Thursday, May 5, 2016

Obscured by ECM Clouds

If your CTO says it is “impossible” for the hyperconverged cloud to go down, you know you and everyone else will be in for a long night at some point during the cloud's stabilizing period. Nothing is infallible, not even the cloud. If you are pushing the technology edge, then you need to own up to the inevitability of a confluence of issues. So you have to ask yourself, “What steps would have to be skipped, or overlooked, during the design, development, and implementation of a cloud system to get to the point of an emergency downtime of your fool proof network?”

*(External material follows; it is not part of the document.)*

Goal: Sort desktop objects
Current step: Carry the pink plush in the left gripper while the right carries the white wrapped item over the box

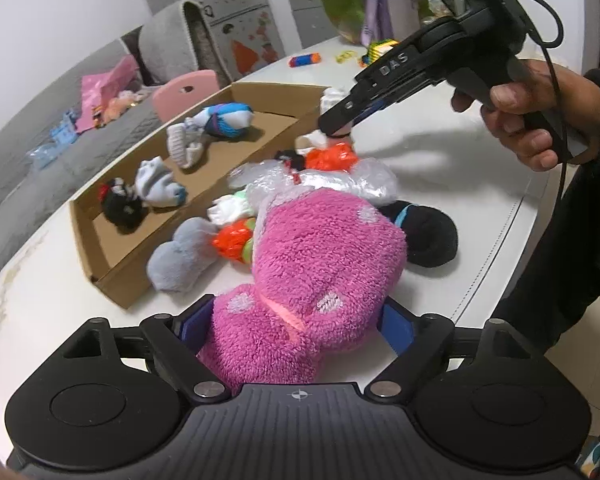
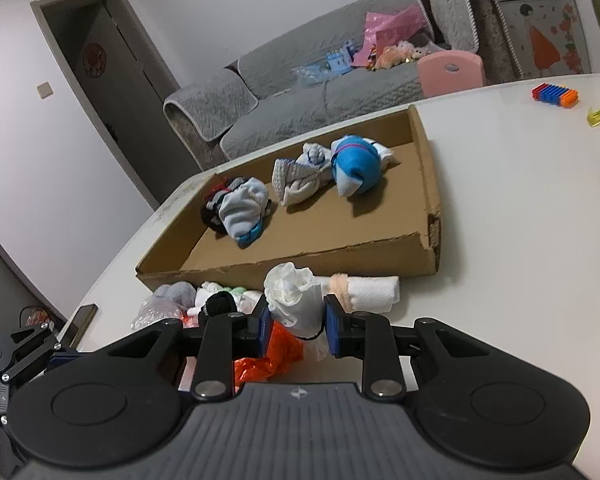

Hypothetically, let’s say one bug in the software could blue screen all of the domain controllers in every redundant location at the same time. There are a few points to consider when reviewing this type of failure:

The inexperience of those in control at the technical and the blind faith managerial level

With new technology even the experts make mistakes. When the outage happens, are the persons caught in the headlights fully trained and part of the initial design and development, or are they the “B support team”? This is a critical mistake made over and over again, by IT leadership and financial stewards, where it is deemed okay to bring in experienced consultants to design and implement a new technology solution and then leave it to the less experienced support to team to maintain and upgrade, without proper training and onsite support.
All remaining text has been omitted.